Work request → Throughout the entries below, report every line where "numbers" is found.

──────── Given data

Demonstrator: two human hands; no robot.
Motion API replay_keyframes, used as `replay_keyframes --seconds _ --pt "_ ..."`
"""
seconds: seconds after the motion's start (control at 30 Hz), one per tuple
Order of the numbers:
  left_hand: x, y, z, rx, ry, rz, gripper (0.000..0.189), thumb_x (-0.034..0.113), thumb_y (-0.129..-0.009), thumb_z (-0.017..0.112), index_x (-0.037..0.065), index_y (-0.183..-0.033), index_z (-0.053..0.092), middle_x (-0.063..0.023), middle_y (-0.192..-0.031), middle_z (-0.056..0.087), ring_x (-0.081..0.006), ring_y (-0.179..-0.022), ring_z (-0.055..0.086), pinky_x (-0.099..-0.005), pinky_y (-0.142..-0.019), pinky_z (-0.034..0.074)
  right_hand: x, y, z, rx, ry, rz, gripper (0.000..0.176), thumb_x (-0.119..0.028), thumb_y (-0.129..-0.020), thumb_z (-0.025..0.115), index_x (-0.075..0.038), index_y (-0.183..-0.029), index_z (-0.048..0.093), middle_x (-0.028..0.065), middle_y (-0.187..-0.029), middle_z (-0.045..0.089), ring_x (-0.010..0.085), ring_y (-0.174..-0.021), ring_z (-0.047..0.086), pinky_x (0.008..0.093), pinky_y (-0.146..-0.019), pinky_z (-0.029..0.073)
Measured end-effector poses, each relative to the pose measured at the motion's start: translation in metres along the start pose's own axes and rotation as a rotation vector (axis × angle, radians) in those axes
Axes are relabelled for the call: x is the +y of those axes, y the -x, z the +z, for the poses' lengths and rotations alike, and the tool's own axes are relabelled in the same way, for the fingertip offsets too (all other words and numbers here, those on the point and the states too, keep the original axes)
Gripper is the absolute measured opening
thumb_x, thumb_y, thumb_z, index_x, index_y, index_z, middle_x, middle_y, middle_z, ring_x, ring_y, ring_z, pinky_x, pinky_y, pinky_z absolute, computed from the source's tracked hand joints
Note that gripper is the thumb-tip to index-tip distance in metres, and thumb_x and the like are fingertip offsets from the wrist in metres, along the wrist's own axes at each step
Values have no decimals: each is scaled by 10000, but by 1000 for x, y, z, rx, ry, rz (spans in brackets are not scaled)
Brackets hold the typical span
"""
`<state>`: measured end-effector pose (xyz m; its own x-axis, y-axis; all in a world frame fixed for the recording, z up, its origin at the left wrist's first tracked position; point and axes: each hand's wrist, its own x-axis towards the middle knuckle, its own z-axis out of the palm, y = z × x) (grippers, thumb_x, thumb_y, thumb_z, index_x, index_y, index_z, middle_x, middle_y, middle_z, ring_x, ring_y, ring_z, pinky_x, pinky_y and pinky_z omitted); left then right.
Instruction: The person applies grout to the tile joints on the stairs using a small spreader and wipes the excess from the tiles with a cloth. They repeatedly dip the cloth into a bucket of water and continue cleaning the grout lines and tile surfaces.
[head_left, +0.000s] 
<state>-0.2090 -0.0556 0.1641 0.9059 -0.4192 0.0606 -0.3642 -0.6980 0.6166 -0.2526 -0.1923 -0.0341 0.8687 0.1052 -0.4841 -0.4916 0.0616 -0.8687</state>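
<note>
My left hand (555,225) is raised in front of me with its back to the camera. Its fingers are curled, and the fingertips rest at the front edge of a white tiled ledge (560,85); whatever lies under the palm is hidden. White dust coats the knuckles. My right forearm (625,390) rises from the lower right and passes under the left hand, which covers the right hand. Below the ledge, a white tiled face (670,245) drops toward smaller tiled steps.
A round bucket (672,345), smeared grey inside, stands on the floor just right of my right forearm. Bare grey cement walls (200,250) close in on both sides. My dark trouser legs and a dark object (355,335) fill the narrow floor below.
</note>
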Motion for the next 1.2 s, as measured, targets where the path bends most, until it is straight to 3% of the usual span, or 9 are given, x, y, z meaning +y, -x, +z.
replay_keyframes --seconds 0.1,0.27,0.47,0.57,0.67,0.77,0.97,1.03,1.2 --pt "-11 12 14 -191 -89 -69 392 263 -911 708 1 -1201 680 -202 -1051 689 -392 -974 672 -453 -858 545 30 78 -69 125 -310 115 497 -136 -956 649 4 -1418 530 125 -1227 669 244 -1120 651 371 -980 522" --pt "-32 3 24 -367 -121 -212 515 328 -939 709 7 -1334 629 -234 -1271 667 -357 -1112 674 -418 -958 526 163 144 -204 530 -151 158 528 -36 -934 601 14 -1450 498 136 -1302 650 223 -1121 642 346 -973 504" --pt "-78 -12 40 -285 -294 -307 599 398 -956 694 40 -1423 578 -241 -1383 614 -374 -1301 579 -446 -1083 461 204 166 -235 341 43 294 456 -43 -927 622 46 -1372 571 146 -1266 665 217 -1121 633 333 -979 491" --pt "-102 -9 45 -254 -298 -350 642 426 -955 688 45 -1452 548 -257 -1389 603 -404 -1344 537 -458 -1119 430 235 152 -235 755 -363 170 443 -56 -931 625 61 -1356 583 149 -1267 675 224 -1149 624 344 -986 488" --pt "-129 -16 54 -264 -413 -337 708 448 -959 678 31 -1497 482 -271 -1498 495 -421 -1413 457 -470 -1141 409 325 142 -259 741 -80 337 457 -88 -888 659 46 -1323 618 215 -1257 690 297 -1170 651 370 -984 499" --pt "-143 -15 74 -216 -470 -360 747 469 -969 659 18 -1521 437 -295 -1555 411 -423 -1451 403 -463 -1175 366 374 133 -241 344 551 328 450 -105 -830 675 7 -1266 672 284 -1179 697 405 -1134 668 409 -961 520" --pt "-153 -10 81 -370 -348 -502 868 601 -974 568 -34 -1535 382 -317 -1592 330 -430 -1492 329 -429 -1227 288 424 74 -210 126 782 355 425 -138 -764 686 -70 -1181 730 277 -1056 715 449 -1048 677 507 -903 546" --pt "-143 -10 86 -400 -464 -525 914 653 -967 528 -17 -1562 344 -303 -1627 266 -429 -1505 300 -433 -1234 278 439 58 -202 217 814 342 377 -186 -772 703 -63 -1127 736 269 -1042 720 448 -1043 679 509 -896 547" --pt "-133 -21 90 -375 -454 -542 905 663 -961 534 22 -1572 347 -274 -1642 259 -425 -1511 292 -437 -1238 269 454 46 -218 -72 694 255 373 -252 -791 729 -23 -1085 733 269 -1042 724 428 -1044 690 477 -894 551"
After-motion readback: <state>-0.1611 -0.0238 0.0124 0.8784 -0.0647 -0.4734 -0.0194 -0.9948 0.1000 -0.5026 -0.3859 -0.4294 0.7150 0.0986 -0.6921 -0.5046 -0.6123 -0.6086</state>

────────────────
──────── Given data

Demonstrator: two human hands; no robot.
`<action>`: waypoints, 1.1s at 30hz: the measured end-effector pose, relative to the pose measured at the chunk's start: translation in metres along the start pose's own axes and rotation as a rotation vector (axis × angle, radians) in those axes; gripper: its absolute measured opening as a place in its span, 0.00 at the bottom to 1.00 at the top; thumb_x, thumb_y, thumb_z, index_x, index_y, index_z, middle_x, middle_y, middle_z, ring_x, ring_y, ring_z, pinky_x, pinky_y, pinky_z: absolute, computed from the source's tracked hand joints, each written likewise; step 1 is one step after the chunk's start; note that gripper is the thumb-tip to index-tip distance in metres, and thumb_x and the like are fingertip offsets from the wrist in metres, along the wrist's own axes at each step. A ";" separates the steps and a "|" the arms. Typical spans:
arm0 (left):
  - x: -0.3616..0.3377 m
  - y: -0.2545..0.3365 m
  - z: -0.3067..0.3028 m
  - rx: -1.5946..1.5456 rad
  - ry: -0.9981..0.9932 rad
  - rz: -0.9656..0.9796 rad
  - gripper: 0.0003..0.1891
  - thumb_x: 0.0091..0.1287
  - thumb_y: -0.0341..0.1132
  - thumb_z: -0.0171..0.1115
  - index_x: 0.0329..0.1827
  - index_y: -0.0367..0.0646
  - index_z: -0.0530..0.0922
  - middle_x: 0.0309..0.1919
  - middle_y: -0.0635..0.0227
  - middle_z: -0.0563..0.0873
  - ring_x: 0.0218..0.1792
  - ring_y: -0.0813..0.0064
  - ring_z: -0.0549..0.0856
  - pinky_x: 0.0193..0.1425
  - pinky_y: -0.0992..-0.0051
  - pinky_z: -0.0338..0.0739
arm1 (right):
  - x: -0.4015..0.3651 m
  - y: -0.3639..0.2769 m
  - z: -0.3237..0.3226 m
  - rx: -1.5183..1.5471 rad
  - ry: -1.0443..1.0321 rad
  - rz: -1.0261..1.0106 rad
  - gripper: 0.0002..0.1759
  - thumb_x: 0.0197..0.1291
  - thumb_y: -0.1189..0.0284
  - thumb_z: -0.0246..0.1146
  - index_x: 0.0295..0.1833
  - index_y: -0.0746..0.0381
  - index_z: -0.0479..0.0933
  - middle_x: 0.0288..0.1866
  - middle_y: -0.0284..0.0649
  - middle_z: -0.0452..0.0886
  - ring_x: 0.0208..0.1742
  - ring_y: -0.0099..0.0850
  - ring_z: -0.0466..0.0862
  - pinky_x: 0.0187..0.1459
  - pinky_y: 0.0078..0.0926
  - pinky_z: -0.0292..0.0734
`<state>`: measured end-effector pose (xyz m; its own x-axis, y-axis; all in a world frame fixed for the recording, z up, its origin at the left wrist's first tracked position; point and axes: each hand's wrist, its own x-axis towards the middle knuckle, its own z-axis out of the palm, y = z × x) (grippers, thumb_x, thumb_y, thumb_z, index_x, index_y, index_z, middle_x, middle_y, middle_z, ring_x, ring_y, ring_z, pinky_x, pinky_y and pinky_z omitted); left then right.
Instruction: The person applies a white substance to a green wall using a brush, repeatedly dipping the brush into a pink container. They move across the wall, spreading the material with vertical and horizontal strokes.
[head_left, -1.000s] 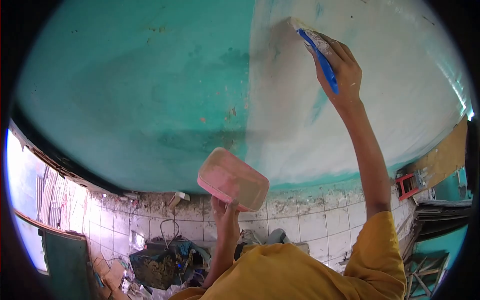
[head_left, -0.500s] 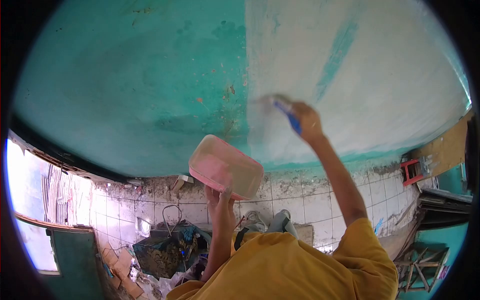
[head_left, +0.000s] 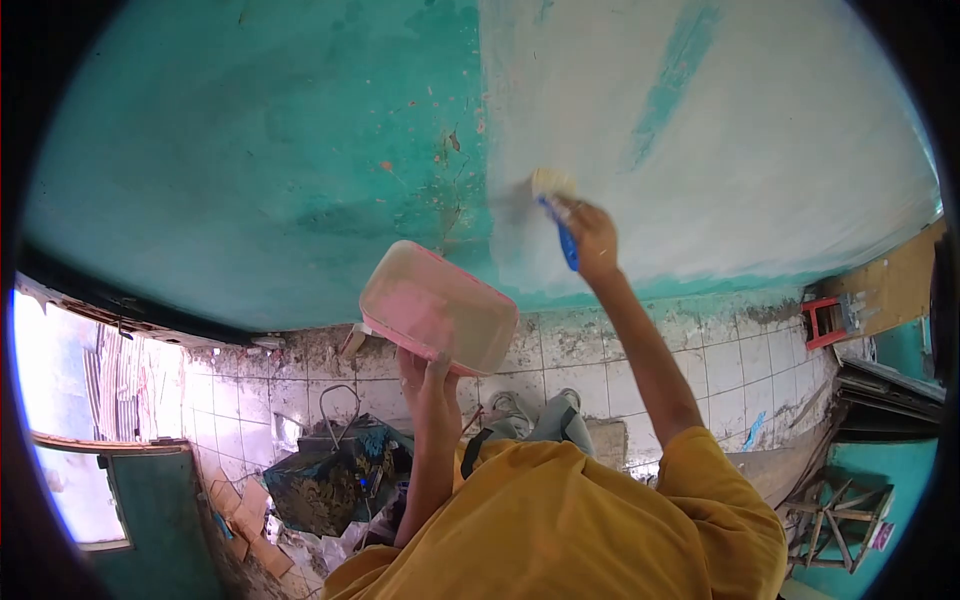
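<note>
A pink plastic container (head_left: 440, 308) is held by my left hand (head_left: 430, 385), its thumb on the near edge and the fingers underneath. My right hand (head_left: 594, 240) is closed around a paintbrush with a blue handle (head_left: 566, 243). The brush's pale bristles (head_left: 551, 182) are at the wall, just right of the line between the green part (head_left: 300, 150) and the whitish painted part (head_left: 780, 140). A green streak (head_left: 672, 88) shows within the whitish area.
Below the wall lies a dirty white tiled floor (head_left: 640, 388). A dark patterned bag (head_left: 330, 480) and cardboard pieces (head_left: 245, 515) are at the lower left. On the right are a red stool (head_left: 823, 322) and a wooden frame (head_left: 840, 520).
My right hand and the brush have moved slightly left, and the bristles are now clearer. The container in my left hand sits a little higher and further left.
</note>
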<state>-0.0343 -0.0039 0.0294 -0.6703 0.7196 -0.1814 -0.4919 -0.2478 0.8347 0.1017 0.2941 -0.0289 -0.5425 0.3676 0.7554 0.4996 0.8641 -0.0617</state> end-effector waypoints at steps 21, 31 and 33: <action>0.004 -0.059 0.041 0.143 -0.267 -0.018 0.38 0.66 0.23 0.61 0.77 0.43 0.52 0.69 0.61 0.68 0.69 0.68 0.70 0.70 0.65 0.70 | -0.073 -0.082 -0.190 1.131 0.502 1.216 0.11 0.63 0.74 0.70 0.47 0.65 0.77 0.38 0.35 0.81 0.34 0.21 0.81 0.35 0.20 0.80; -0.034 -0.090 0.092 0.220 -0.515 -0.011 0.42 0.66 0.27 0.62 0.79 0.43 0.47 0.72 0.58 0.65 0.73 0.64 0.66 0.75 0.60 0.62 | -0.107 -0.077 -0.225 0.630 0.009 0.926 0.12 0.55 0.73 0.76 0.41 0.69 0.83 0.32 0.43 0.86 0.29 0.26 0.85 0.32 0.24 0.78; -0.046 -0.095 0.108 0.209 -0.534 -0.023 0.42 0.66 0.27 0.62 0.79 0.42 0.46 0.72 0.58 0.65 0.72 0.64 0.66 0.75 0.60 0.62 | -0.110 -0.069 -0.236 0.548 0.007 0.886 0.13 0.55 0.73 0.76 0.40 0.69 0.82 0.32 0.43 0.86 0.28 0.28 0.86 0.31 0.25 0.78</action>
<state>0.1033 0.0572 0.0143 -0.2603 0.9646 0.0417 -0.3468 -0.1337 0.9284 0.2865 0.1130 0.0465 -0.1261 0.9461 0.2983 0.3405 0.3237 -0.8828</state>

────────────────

Exercise output →
Order of the numbers:
Axes are relabelled for the call: x is the +y of those axes, y the -x, z the +z, for the poses' lengths and rotations alike, and the tool's own axes are relabelled in the same way, for the fingertip offsets too (all other words and numbers here, those on the point and the states too, keep the original axes)

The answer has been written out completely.